### WHAT TO WORK ON
Wherever the word "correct" appears in the entries, copy the whole line.

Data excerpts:
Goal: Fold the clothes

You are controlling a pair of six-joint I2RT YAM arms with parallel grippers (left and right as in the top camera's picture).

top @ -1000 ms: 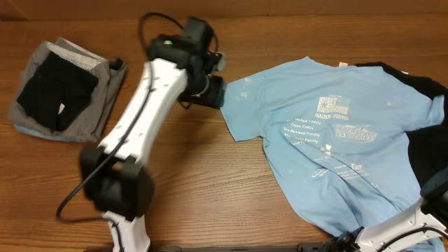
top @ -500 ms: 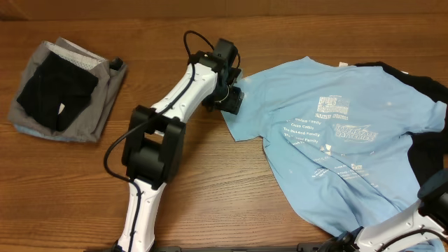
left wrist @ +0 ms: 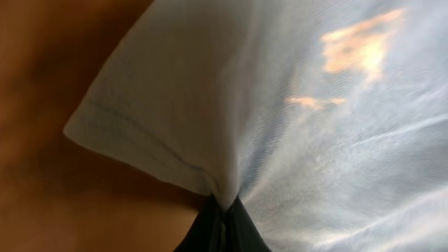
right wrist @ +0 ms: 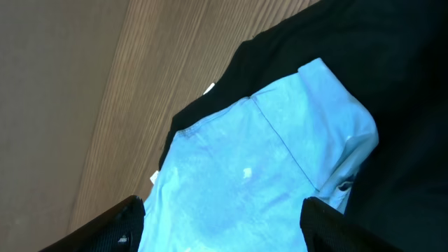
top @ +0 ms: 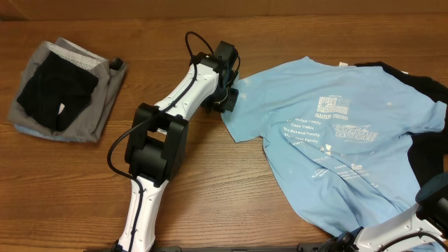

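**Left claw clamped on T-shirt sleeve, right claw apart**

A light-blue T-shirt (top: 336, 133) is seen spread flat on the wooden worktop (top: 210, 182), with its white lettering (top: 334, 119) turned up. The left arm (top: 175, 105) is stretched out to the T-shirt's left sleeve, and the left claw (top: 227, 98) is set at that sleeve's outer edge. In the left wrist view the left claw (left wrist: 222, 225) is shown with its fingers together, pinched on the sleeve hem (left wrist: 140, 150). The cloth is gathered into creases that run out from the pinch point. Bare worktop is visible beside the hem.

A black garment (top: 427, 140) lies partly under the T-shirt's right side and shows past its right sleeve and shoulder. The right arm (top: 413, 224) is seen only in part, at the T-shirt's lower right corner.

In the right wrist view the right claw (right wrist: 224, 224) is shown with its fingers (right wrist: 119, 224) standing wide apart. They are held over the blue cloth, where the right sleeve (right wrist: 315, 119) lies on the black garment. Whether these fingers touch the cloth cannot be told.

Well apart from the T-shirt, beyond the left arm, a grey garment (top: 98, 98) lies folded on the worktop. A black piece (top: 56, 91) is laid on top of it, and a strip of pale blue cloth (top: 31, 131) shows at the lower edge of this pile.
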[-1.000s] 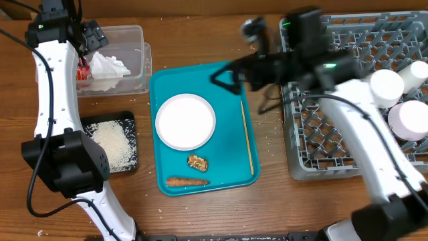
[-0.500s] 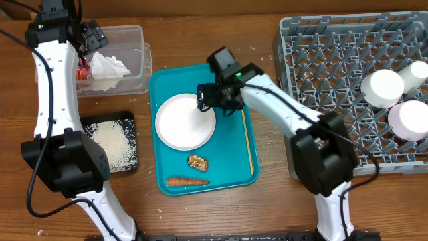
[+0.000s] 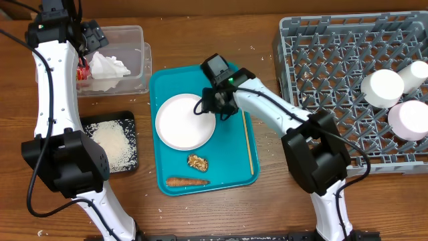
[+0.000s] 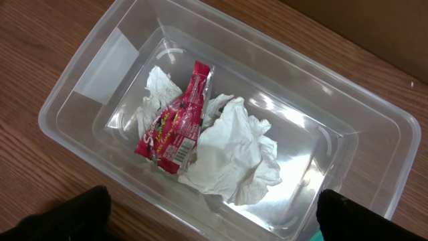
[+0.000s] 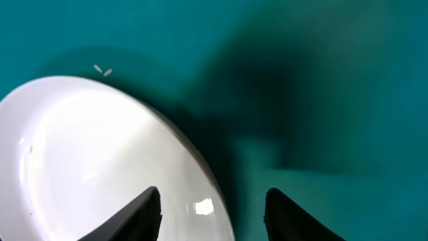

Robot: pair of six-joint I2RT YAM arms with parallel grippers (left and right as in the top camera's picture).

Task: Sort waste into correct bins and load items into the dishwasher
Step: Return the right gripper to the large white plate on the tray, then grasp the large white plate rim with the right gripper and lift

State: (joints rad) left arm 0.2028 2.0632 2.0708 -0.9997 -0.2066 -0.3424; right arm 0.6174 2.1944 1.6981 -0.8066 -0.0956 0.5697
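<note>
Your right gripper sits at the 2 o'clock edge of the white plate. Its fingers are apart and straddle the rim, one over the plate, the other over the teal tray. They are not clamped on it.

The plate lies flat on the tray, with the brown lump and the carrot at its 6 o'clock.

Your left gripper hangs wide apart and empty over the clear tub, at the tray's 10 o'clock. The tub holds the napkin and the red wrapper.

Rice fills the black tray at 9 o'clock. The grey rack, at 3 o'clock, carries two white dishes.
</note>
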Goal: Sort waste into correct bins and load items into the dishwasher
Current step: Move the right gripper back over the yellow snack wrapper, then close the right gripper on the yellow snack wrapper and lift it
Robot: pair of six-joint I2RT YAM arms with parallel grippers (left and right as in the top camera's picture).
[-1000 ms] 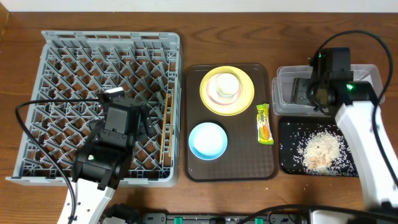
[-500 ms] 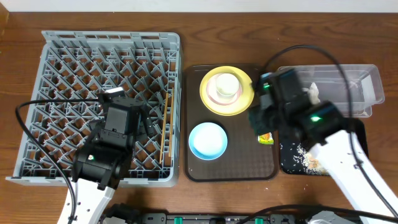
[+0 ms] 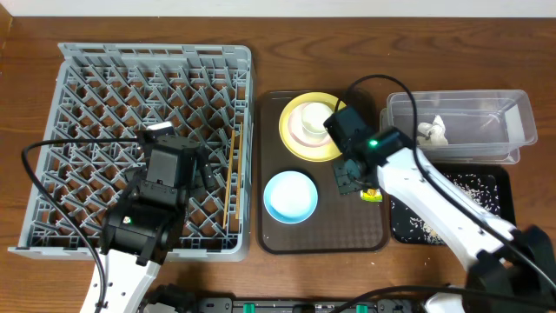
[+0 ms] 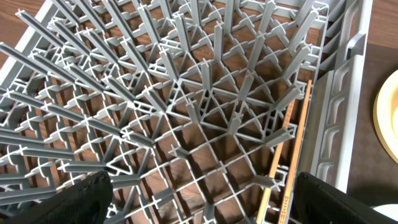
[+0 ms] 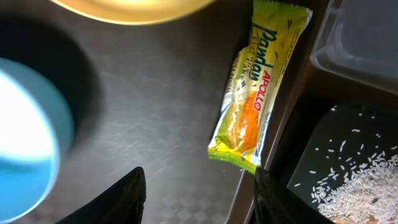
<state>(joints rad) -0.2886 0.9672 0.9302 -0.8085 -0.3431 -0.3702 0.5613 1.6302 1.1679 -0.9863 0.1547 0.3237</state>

### EXERCISE RESPONSE
Task: Sort waste into correct bins and load items into the dishwasher
Goal: Sort waste into correct bins and load items into the dishwasher

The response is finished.